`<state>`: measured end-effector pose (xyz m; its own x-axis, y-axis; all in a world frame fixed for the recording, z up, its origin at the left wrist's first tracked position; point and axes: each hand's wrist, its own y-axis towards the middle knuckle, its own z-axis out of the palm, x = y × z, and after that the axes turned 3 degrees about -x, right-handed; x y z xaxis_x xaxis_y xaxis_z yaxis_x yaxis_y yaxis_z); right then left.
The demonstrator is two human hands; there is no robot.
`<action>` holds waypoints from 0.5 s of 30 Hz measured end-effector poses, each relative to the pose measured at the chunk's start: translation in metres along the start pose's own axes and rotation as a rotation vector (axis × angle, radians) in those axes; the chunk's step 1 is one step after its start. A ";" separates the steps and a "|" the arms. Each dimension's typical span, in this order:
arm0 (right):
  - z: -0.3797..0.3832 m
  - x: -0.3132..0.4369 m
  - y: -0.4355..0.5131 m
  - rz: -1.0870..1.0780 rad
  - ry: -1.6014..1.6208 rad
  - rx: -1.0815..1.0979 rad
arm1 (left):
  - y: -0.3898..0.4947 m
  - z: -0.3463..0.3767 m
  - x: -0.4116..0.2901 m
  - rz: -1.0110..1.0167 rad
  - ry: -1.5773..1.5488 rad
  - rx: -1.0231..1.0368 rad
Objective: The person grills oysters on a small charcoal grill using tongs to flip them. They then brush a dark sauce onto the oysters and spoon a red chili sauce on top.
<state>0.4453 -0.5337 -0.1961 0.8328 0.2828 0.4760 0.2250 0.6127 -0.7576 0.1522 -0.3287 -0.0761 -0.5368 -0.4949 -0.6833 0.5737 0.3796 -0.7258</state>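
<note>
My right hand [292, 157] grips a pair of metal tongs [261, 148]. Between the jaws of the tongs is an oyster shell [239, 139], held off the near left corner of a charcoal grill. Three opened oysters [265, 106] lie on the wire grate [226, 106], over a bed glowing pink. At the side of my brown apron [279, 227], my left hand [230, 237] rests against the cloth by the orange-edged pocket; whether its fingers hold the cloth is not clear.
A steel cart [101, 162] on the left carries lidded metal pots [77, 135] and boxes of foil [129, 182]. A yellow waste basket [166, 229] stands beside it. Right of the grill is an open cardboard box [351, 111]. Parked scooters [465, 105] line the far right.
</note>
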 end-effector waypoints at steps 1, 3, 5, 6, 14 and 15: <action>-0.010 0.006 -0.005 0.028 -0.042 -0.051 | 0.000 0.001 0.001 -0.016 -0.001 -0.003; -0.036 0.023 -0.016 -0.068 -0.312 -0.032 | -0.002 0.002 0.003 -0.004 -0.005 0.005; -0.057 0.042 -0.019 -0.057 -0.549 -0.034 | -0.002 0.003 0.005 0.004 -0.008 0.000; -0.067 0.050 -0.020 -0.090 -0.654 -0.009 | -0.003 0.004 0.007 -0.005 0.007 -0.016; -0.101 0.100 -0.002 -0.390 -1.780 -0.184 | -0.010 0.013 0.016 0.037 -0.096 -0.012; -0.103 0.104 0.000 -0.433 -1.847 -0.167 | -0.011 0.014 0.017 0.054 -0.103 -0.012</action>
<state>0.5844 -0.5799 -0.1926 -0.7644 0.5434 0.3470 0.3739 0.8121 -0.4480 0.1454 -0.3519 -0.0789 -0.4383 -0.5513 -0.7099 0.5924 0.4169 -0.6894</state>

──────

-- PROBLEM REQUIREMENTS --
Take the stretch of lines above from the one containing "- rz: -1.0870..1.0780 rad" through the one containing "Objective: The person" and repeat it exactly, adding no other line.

-- SOLUTION FOR THIS PROBLEM --
  - rz: -1.0870..1.0780 rad
  - ry: -1.6014..1.6208 rad
  - rx: -1.0815..1.0979 rad
arm1 (left):
  - y: -0.3898..0.4947 m
  - z: -0.3463..0.3767 m
  - x: -0.4116..0.2901 m
  - rz: -1.0110..1.0167 rad
  - ry: -1.5773..1.5488 rad
  - rx: -1.0231..1.0368 rad
Objective: The person grills oysters on a small charcoal grill using tongs to flip them. They then brush a dark sauce onto the oysters and spoon a red chili sauce on top.

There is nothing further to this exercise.